» **Data block**:
------------------------

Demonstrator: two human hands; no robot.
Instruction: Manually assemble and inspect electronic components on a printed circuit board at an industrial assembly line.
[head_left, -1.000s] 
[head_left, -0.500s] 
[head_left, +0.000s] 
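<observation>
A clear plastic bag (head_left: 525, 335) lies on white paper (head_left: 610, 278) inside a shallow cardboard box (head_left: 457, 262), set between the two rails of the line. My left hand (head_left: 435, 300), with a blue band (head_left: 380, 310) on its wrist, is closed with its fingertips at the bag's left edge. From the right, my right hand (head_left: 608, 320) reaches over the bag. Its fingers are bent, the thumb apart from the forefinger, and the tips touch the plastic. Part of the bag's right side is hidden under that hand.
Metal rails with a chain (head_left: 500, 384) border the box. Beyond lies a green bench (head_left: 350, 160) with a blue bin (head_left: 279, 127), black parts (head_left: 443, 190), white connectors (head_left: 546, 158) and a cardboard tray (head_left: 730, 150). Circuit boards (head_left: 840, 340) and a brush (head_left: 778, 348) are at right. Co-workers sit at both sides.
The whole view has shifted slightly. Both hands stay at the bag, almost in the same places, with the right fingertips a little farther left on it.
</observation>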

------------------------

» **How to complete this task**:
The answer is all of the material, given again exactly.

» **The completed task**:
Demonstrator: two human hands; no robot.
Instruction: Manually assemble and inspect electronic components on a printed circuit board at an industrial assembly line.
[head_left, -1.000s] 
[head_left, -0.500s] 
[head_left, +0.000s] 
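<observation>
A clear plastic bag (head_left: 525, 335) lies on white paper (head_left: 610, 278) inside a shallow cardboard box (head_left: 457, 262), set between the two rails of the line. My left hand (head_left: 435, 300), with a blue band (head_left: 380, 310) on its wrist, is closed with its fingertips at the bag's left edge. From the right, my right hand (head_left: 608, 320) reaches over the bag. Its fingers are bent, the thumb apart from the forefinger, and the tips touch the plastic. Part of the bag's right side is hidden under that hand.
Metal rails with a chain (head_left: 500, 384) border the box. Beyond lies a green bench (head_left: 350, 160) with a blue bin (head_left: 279, 127), black parts (head_left: 443, 190), white connectors (head_left: 546, 158) and a cardboard tray (head_left: 730, 150). Circuit boards (head_left: 840, 340) and a brush (head_left: 778, 348) are at right. Co-workers sit at both sides.
The whole view has shifted slightly. Both hands stay at the bag, almost in the same places, with the right fingertips a little farther left on it.
</observation>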

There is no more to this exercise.